Haydn: La fedeltà premiata, Guildhall School of Music and Drama

A review by Claire Seymour

Above: Chorus, Matthew Palmer (Perruchetto) and Adam Maxey (Melibeo)

Photo credit: Mihaela Bodlovic

 

Haydn’s opera mixes seria and buffa elements, and while it delights in ridiculing classical pomp and presumption - the Act 2 finale openly parodies the coro di Furie from Gluck’s Orfeo ed Euridice - there are also moments of genuine pathos and musical sincerity. First performed at Eszterháza on 25th February 1781, La fedeltà premiata celebrated the reopening of the court theatre after a fire. It was much admired: revised in 1782, it went on to receive 36 performances in four seasons, second only in popularity to Haydn’s dramma eroico, Armida; in 1784 a performance was given, in German translation, by Schikaneder’s troupe in Vienna. Thereafter it fell into obscurity, though the overture remained familiar - in its guise as the finale of his Symphony No.73, La Chasse - and one scene (Celia’s ‘Ah come il core’) was published as a cantata for soprano and orchestra.

The dismantled and dispersed manuscript was eventually ‘rediscovered’ in Turin and in 1968 a complete score was published for the first time by Henle-Verlag. The first modern performance took place at the Holland Festival in 1970, the first UK staged performance occurred as part of the Camden Festival in April 1971, and since then both Glyndebourne (1979) and Garsington (1995) have presented productions, as have some of London’s conservatoires.

If La fedeltà premiata has, like the dozen so operas by Haydn that have survived, struggled to find a foothold in the opera house, then it can’t be denied that Haydn did give his audience at Eszterháza much eventful extravagance and spectacle. Sea-monsters and satyrs are on the rampage. A wild boar separates the heroes from the hysterics, sending the philandering ‘Count’ Perrucchetto - whose name literally means ‘wig-maker’ - clambering up a tree-cum-stepladder, while the noble Fileno shows his mettle by slaying the beast.

Eline Vandenheede, Adam Maxey.jpg Eline Vandenheede (Amaranta), Adam Maxey (Melibeo).

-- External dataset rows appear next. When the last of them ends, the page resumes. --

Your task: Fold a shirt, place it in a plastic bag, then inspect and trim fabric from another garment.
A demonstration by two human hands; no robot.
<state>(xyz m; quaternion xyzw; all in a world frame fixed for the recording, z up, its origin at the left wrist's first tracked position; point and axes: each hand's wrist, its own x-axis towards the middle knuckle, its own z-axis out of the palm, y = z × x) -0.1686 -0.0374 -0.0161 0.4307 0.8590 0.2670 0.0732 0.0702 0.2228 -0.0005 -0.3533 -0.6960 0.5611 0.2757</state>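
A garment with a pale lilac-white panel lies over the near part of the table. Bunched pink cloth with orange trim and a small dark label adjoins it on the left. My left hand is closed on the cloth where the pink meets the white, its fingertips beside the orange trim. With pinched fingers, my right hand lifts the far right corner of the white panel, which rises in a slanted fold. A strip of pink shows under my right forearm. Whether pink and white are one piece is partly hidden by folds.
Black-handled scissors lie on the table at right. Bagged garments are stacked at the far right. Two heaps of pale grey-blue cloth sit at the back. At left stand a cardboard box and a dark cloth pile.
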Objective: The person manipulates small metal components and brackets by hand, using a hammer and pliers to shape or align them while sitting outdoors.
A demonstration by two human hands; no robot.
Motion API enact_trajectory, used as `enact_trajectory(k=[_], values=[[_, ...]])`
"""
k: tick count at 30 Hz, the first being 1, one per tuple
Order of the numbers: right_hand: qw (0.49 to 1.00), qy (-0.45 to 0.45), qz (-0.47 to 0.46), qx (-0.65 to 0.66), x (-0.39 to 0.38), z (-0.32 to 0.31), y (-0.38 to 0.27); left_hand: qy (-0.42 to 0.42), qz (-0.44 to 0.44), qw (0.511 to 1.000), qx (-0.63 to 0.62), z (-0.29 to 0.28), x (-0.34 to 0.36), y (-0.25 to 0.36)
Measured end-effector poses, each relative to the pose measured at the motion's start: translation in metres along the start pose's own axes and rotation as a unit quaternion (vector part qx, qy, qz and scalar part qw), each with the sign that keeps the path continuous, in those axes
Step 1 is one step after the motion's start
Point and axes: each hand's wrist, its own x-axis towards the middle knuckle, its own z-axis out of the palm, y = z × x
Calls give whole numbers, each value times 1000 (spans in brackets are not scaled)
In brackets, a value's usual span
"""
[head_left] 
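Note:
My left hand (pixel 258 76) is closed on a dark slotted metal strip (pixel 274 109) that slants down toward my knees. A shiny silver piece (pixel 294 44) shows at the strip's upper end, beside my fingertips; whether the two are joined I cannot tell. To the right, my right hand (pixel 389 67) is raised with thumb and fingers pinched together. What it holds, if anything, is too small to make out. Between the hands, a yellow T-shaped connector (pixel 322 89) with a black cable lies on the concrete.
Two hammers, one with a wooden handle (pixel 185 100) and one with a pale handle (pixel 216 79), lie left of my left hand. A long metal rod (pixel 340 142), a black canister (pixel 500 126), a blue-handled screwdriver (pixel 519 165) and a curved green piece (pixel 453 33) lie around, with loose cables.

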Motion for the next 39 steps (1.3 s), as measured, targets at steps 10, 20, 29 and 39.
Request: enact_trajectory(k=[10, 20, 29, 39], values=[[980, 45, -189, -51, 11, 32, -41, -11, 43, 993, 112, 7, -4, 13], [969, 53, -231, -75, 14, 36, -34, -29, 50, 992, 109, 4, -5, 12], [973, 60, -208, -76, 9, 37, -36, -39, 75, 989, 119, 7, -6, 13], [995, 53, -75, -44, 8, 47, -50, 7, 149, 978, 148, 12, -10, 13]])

Photo credit: Mihaela Bodlovic.

There’s a colourful cast of characters too, including Melibeo, the crooked High Priest (here looking like the Witch-Finder General in his menacing leather coat and gloves, though his spy-goggles were designed to wheedle out faithful lovers than that supposed sorceresses), and Amaranta, a grand ‘lady’ who hails from the sticks but gives herself airs and graces. Flirtatiousness and falsehood seem to be leading to tragedy before an honest swain’s self-sacrifice sees the sea-monster struck by a thunderbolt and its lair transformed into the Temple of Diana: the goddess descends, deus ex machina, the true lovers are re-united and all live happily ever after.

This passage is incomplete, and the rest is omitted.